#### EXERCISE REQUIREMENTS:
Return all lines from the listing below that include the word "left".

#### INFORMATION PROVIDED:
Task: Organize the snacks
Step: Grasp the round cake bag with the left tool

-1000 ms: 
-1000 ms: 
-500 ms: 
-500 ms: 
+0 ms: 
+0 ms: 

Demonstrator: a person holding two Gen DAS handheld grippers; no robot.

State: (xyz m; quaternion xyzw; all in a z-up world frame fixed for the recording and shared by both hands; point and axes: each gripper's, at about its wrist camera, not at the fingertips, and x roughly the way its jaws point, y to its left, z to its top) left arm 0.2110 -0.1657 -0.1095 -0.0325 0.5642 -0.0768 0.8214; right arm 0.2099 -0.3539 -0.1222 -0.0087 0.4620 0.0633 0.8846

#### TASK OUTPUT:
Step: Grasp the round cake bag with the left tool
State: (xyz m; quaternion xyzw; all in a z-up world frame fixed for the recording and shared by both hands; point and axes: each gripper's, at about its wrist camera, not at the fingertips, and x roughly the way its jaws point, y to its left, z to its top) left arm 0.2110 -0.1657 -0.1095 -0.0325 0.5642 -0.0768 0.8214; right arm 0.2099 -0.3539 -0.1222 -0.0087 0.4620 0.0633 0.8846

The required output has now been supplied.